··· Data listing
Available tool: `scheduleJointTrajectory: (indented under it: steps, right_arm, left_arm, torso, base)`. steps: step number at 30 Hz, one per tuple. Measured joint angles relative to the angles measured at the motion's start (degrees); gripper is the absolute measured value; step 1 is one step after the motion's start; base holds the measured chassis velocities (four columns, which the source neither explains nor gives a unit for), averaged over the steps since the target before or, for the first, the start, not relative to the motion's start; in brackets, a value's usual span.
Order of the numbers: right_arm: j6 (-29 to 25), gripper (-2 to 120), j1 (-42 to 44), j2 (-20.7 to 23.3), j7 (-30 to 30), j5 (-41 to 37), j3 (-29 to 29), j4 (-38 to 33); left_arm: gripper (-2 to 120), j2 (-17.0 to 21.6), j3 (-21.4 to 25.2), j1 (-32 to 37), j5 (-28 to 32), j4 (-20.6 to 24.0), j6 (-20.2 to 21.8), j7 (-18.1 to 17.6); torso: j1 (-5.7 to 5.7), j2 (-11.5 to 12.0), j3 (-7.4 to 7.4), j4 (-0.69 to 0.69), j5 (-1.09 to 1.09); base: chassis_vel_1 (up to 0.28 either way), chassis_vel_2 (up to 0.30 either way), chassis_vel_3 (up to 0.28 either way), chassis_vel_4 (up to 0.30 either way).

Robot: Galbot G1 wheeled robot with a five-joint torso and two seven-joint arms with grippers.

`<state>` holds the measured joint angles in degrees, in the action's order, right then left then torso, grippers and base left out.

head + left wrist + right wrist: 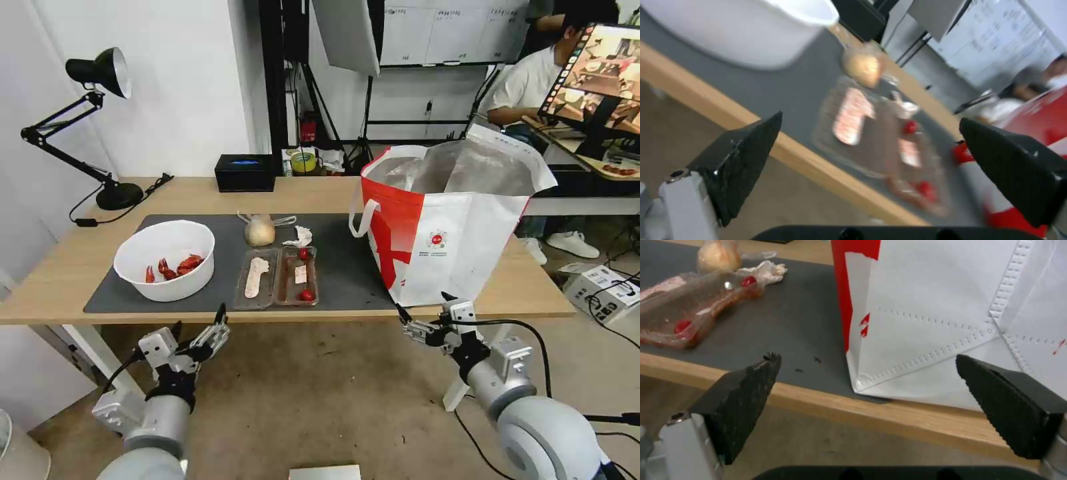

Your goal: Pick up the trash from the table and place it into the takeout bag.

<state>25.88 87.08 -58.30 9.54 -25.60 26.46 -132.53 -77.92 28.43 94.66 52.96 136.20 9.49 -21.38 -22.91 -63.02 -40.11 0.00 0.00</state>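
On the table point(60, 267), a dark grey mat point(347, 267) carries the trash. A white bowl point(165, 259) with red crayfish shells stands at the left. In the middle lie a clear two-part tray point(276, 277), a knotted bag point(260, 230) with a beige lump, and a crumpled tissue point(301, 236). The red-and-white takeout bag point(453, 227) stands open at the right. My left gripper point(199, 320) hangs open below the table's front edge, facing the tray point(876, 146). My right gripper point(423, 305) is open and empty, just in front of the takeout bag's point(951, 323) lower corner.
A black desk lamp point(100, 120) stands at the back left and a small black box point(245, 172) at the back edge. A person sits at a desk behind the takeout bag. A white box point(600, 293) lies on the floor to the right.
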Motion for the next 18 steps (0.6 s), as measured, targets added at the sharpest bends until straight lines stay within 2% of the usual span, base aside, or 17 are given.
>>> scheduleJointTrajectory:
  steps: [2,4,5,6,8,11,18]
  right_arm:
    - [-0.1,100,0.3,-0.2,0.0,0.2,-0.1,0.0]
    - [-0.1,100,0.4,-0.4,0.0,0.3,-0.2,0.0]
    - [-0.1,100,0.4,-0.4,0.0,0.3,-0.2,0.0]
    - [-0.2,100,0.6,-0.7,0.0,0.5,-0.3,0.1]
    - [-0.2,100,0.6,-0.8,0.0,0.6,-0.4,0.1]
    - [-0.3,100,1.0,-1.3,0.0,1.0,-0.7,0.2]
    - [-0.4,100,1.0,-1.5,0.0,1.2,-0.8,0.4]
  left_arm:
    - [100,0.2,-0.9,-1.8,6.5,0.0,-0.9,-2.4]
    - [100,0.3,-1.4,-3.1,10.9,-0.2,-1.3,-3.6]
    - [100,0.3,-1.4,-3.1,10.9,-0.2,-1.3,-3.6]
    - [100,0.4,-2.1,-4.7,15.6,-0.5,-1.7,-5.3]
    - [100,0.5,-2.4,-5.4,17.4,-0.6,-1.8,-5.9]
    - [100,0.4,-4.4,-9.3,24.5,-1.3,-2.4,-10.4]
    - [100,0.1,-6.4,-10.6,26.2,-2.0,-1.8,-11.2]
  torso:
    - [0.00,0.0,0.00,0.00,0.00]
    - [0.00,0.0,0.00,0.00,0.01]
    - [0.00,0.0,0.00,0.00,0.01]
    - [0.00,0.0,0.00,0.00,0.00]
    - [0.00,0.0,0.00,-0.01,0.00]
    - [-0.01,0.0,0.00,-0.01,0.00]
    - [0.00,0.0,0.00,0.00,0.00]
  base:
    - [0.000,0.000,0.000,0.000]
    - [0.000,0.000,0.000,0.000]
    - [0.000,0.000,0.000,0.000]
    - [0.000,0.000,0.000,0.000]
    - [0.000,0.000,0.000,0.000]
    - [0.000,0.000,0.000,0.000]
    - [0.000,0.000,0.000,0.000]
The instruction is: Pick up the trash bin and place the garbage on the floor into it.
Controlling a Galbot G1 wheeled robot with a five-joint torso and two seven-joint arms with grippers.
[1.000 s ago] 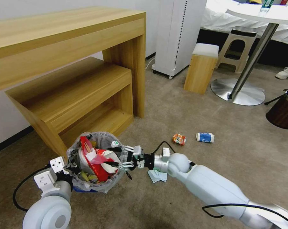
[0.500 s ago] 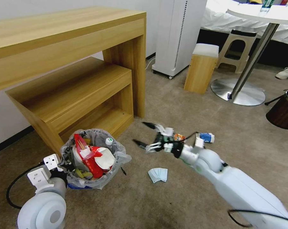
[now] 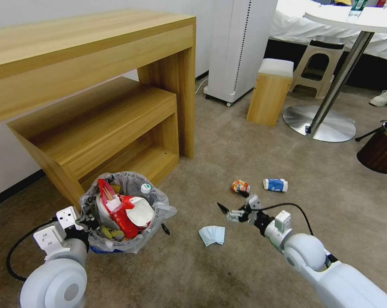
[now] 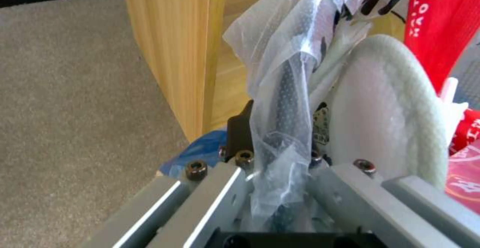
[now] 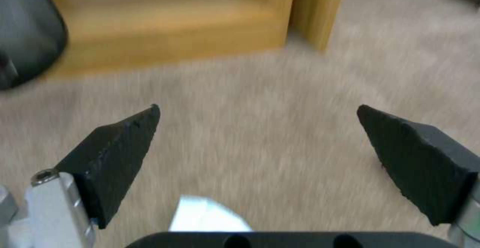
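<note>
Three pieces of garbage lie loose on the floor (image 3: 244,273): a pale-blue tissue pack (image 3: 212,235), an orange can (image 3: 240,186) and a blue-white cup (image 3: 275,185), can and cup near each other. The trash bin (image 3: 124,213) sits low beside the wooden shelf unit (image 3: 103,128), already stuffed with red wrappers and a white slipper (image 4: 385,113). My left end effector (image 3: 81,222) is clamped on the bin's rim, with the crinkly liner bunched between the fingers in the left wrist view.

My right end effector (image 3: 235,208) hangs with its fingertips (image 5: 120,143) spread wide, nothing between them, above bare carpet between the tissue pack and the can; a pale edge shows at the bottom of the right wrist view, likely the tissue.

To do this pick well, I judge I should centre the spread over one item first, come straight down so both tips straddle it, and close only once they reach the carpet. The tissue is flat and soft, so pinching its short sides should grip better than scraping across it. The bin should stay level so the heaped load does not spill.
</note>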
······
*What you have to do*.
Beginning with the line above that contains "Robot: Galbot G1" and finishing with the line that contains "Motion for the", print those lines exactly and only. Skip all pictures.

*Task result*.
Robot: Galbot G1 wheeled robot with a five-joint torso and two seven-joint arms with grippers.

`<state>` holds the measured joint angles in degrees, in the action's order, right then left then torso, grippers and base left out.

head + left wrist + right wrist: 

Your goal: Pick up the trash from the table and place it into the takeout bag.

<state>25.88 87.08 -58.30 9.54 -25.60 26.46 -132.53 -77.92 28.43 94.66 52.96 136.20 9.49 -21.38 -22.91 -63.02 -40.11 0.00 0.00</state>
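On the table point(60, 267), a dark grey mat point(347, 267) carries the trash. A white bowl point(165, 259) with red crayfish shells stands at the left. In the middle lie a clear two-part tray point(276, 277), a knotted bag point(260, 230) with a beige lump, and a crumpled tissue point(301, 236). The red-and-white takeout bag point(453, 227) stands open at the right. My left gripper point(199, 320) hangs open below the table's front edge, facing the tray point(876, 146). My right gripper point(423, 305) is open and empty, just in front of the takeout bag's point(951, 323) lower corner.
A black desk lamp point(100, 120) stands at the back left and a small black box point(245, 172) at the back edge. A person sits at a desk behind the takeout bag. A white box point(600, 293) lies on the floor to the right.
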Motion for the next 18 steps (0.6 s), as measured, targets added at the sharpest bends until straight lines stay within 2% of the usual span, base aside, or 17 are given.

Above is the complete output.